List comprehensions provide a concise way of creating lists

In [8]:
# Using a for loop
squares = []
for i in range(1,11):
    squares.append(i**2)
squares

[1, 4, 9, 16, 25, 36, 49, 64, 81, 100]

In [9]:
# Using list comprehension
squares = [i**2 for i in range(1,11)]
squares

[1, 4, 9, 16, 25, 36, 49, 64, 81, 100]

List comprehension can include if conditions

In [10]:
# Using a for loop
squares = []
for i in range(1,11):
    if i**2 % 2 == 0:
        squares.append(i**2)
squares

[4, 16, 36, 64, 100]

In [11]:
# Equivalent code using list comprehension
squares = [i**2 for i in range(1,11) if i**2 % 2 == 0] # even squares
squares

[4, 16, 36, 64, 100]

In [12]:
# Making it a bit clearer / more readable by breaking it over multiple lines
# P.S. a line of code in python can be split over multiple lines as long as it's between brackets
squares = [
    i**2
    for i in range(1,11)
    if i**2 % 2 == 0
]
squares

[4, 16, 36, 64, 100]

And can also create nested lists

In [13]:
times_table = [[x*y for x in range(1,13)] for y in range(1,13)]
times_table

[[1, 2, 3, 4, 5, 6, 7, 8, 9, 10, 11, 12],
 [2, 4, 6, 8, 10, 12, 14, 16, 18, 20, 22, 24],
 [3, 6, 9, 12, 15, 18, 21, 24, 27, 30, 33, 36],
 [4, 8, 12, 16, 20, 24, 28, 32, 36, 40, 44, 48],
 [5, 10, 15, 20, 25, 30, 35, 40, 45, 50, 55, 60],
 [6, 12, 18, 24, 30, 36, 42, 48, 54, 60, 66, 72],
 [7, 14, 21, 28, 35, 42, 49, 56, 63, 70, 77, 84],
 [8, 16, 24, 32, 40, 48, 56, 64, 72, 80, 88, 96],
 [9, 18, 27, 36, 45, 54, 63, 72, 81, 90, 99, 108],
 [10, 20, 30, 40, 50, 60, 70, 80, 90, 100, 110, 120],
 [11, 22, 33, 44, 55, 66, 77, 88, 99, 110, 121, 132],
 [12, 24, 36, 48, 60, 72, 84, 96, 108, 120, 132, 144]]

**Exercise Break**

Solve Exercise(s): 1 - 3

## Functions

Functions don't need to return something (if not specified, returns `None` by default)

In [14]:
def greet():
    print('Hello there')

greet()

Hello there


You can specify parameters for the function to take in

In [15]:
def multiply(x, y):
    return x*y

multiply(10, 5)

50

You can add optional arguments by specifying a default value for the parameter

Here is a root function $\sqrt[n]{x^m}$ that calculates the square root $\sqrt{x}$ by default

In [16]:
def root(x, m=1, n=2):
    return x**(m/n)

root(9)

3.0

You can also explicitly assign the parameters with the arguments you are passing

In [17]:
root(x=8, n=3)

2.0

## Lambdas

Lambdas are simply short anonymous (unnamed) functions designed to be created in-line with other code.
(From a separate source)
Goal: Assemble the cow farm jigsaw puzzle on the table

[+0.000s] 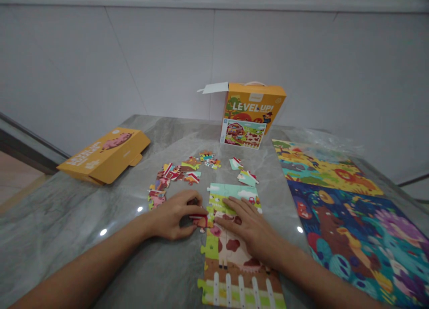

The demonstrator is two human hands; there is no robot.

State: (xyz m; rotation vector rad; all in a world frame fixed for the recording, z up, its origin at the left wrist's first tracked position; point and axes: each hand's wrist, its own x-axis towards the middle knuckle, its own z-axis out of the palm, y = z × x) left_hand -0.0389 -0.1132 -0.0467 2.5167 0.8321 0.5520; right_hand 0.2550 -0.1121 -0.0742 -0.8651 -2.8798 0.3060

They are functionally similar to regular functions with a single return line, but they are intended for single-use. They are a very useful and concise way of applying complex data cleaning or processing steps over values in a dataset.

In [18]:
# minimal example that takes a parameter x and returns x^2
# syntax is a bit similar to writing a mathematical function 
# f(x) = x^2
lambda x: x**2

<function __main__.<lambda>(x)>

In [19]:
# alternatively, storing the anonymous function in a variable for multiple calls
# P.S. not a good coding style, it'd be better to define a normal function instead
square = lambda x: x**2
print(square(8))
print(square(20))

64
400


Lambdas are especially useful when used in conjunction with a function like `map` which applies a function to each element of a given collection

In [20]:
list(map(lambda x: x**2, [1,2,3,4,5]))

[1, 4, 9, 16, 25]

In [21]:
# Which is equivalent to (if using a named function):
def square(x):
    return x**2

values = [1,2,3,4,5]

list(map(square, values))

[1, 4, 9, 16, 25]

**Exercise Break**

Solve Exercise(s): 4 - 6 (7 is optional)

*Sneak peek of how lambdas can be used later on with datasets*

In [22]:
import pandas as pd

# let's say we have a dataframe with names 
dataset = pd.DataFrame(data = ['Braund, Mr. Owen Harris',
 'Cumings, Mrs. John Bradley (Florence Briggs Thayer)',
 'Heikkinen, Miss. Laina',
 'Futrelle, Mrs. Jacques Heath (Lily May Peel)',
 'Allen, Mr. William Henry',
 'Moran, Mr. James',
 'McCarthy, Mr. Timothy J',
 'Palsson, Master. Gosta Leonard',
 'Johnson, Mrs. Oscar W (Elisabeth Vilhelmina Berg)',
 'Nasser, Mrs. Nicholas (Adele Achem)'], columns = ['Name'] )

# Have a look at the data
dataset.head()

Unnamed: 0,Name
0,"Braund, Mr. Owen Harris"
1,"Cumings, Mrs. John Bradley (Florence Briggs Th..."
2,"Heikkinen, Miss. Laina"
3,"Futrelle, Mrs. Jacques Heath (Lily May Peel)"
4,"Allen, Mr. William Henry"


Let's say, we'd like to extract the titles of each name for a new column named title.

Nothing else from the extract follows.